#### [Task to carry out]
Stop at the line containing "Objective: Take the": write out every line from the beginning of the entries up to and including it, minus the pictures.
-- Data follows --
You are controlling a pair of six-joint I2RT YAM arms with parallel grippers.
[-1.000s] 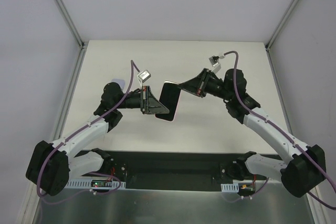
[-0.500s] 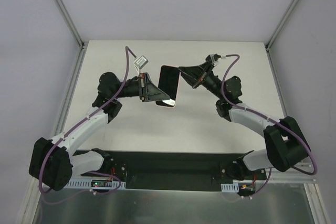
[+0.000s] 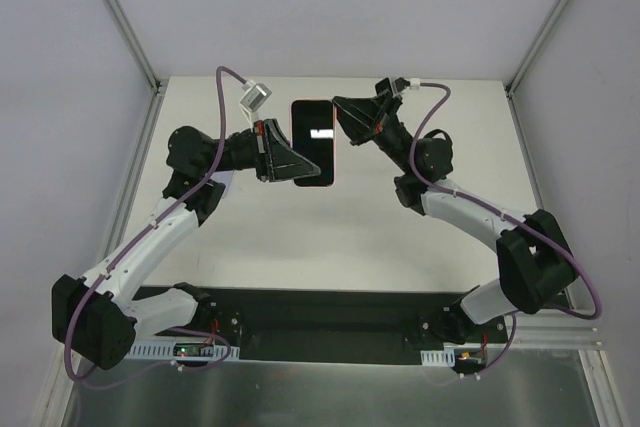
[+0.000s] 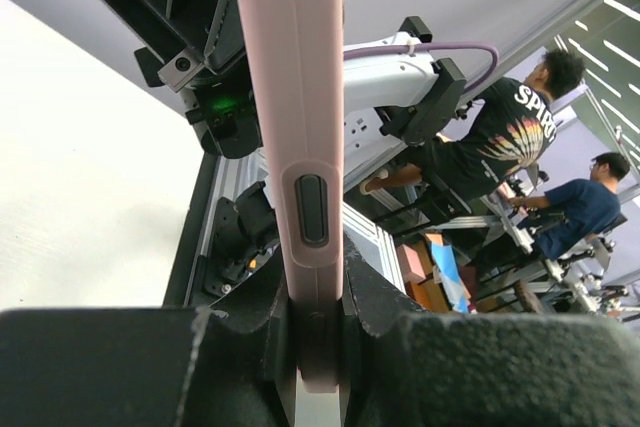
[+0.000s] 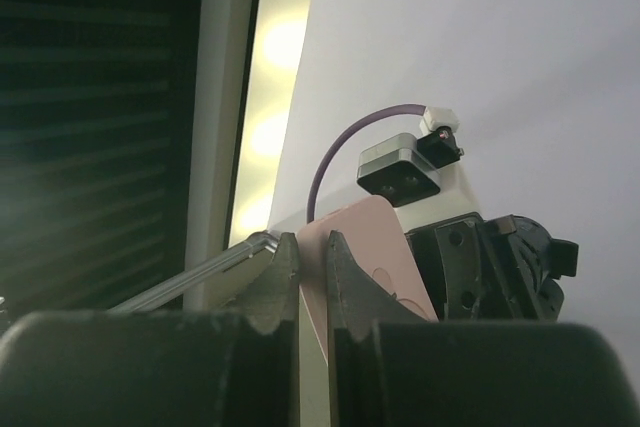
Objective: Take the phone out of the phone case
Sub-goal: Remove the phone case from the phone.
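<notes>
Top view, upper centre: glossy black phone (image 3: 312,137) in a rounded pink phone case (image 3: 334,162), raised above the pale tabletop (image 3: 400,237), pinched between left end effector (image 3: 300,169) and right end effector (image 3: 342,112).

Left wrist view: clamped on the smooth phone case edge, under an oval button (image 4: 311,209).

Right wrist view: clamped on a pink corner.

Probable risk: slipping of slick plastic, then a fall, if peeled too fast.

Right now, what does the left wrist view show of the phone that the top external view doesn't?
Only the left wrist view: the pink phone case edge-on, its dark side button, and the left fingers pinching that edge. Only the top external view: the phone with its dark screen facing the camera, and the right fingers on its upper right corner. Both: the left fingers gripping the cased phone.
</notes>
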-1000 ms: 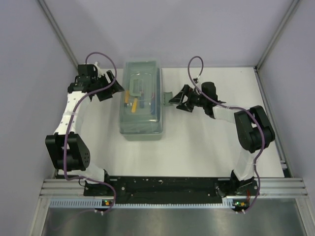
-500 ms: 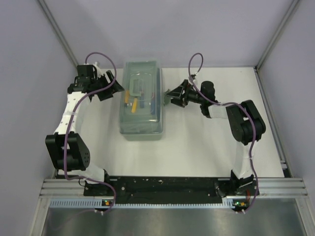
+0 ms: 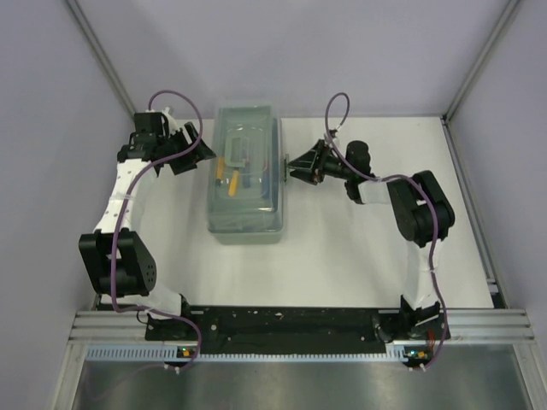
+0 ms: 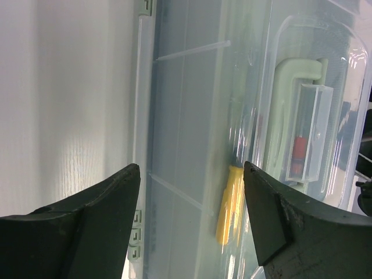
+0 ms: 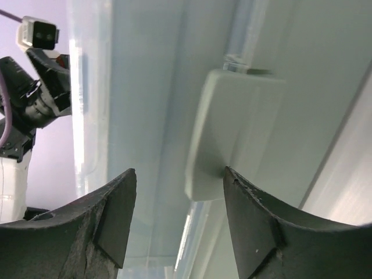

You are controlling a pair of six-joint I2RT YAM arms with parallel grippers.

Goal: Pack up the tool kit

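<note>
**A:** What does the toolbox look like, and where is it?

**B:** It's a grey-green oblong box. It lies lengthwise away from the arms, left of the middle of the table and towards the far wall. Its clear lid is down. Through it I can make out a yellow handle, something red and a bit of blue. The tools themselves are too blurred to name. A pale green carry handle sits on top.

**A:** And the grippers?

**B:** The left gripper is just beside the box's left side, with its fingers wide and nothing between them. The right gripper is at the right side, its fingers apart around a pale latch. One finger seems to touch the latch and the other stands clear.

**A:** The surroundings?

**B:** A white table, plain pale lilac walls, and slanting metal posts in the far corners.
</note>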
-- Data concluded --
#### [Answer for the task]
You are controlling a pair of six-joint I2RT YAM arms with parallel grippers.
[-1.000s] 
[-0.500s] 
[+0.000s] 
[+0.000s] 
[+0.000s] 
Objective: Take the phone out of the phone case

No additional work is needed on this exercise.